An Béal Bocht is set in Corca Dhorcha, (Corkadoragha, Corkadorkey) (a parody of Corca Dhuibhne, the name for the Dingle Peninsula), a remote region of Western Ireland where it never stops raining and everyone lives in desperate poverty (and always will) while talking in "the learned smooth Gaelic". It is a memoir of one Bónapárt Ó Cúnasa (Bonaparte O'Coonassa), a resident of this region, beginning at his very birth. At one point the area is visited by hordes of Gaeilgeoirí (Irish-language lovers) from Dublin, who say that not only should one always speak Irish, but also every sentence one utters in Irish should be about the language question. They eventually abandon the area because it is too impoverished and too culturally authentic, and because the dialect spoken in Corca Dhorcha is far too Irish. After a series of bloodcurdling and horrible adventures, the narrator is imprisoned on a false murder charge, and there, "safe in jail and free from the miseries of life", has the chance to write this most affecting memoir of our times.

==Adaptations==
An adaptation of An Béal Bocht by Sean A O'Briain was performed for the first time in the Damer Theatre, Dublin, on 31 January 1967 by An Cumann Gaelach from University College Dublin. It was also part of The University Drama Festival in Galway in February 1967. On 26 July 1967 the play opened in The Peacock Theatre, Dublin, as the theatre's first production. It ran for three days and closed abruptly. Due to a disagreement between Brian O'Nualain's widow and the book publishers The Abbey Theatre decided to pull the play.

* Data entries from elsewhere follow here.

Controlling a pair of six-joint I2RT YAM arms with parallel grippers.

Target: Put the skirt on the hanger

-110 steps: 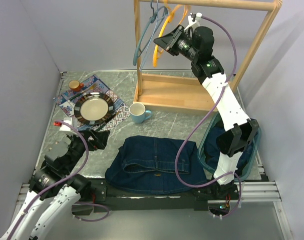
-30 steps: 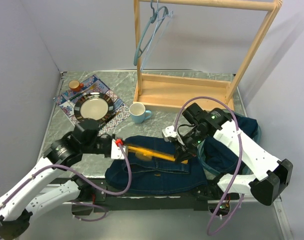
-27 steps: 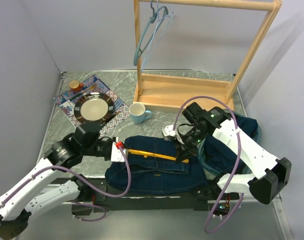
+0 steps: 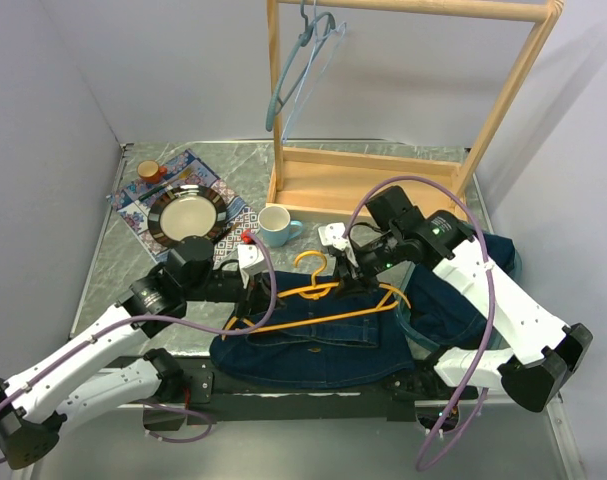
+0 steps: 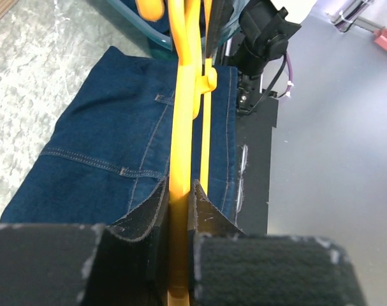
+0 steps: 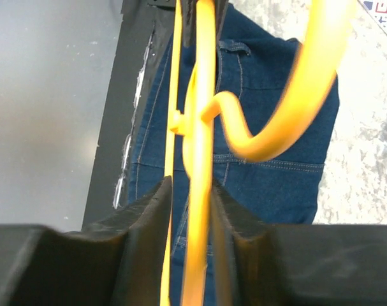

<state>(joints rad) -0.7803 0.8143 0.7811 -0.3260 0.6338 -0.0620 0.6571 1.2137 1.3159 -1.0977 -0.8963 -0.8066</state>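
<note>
We see the denim skirt (image 4: 313,350) lying flat at the lower centre of the top view, directly below both grippers. The yellow hanger (image 5: 182,115) is held over it, hook toward the top of the frame, spanning from the left gripper (image 4: 254,291) to the right gripper (image 4: 356,274). We cannot tell whether its lower bar touches the skirt.

At lower right, the teal basket (image 4: 407,328) holds further dark denim garments (image 4: 441,300). At upper left a plate (image 4: 186,214) rests on a patterned placemat (image 4: 191,162), with a light-blue mug (image 4: 274,226) just beside it.

The left gripper's pads are pinched on one end of the hanger. The right gripper's fingers (image 6: 148,223) stand slightly spread on either side of the hanger near its hook. One pad lies against it, and there is a narrow gap at the other.
</note>
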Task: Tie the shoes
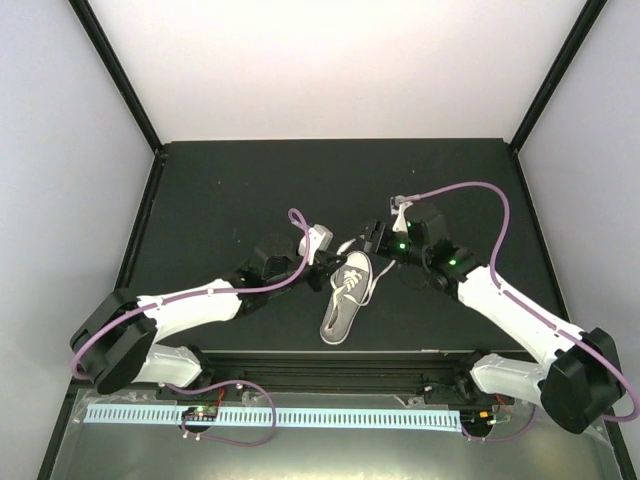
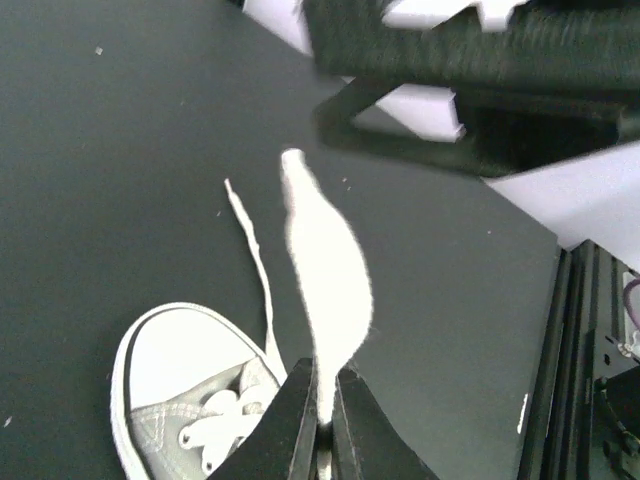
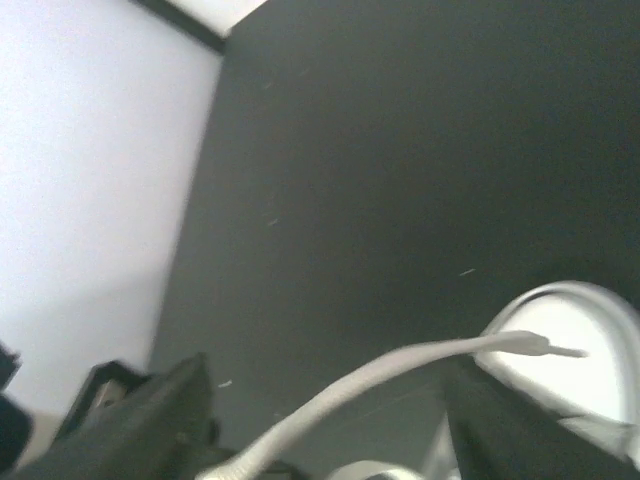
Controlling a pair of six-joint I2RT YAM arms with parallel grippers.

The book was adapted for stage by Paul Lee and first presented in the pub An Béal Bocht, Charlemont Street, Dublin, for the Dublin Theatre Festival in 1989, directed by Ronan Smith.

Irish filmmaker Tom Collins adapted and directed an animated version of the book, which was first shown (outside of festivals) on TG4 on Christmas Day 2017 and features the voices of Owen McDonnell and Donncha Crowley. The artwork is by John McCloskey, whose graphic novel adaptation based on Collins' screenplay was published in 2012 by Cló Mhaigh Eo.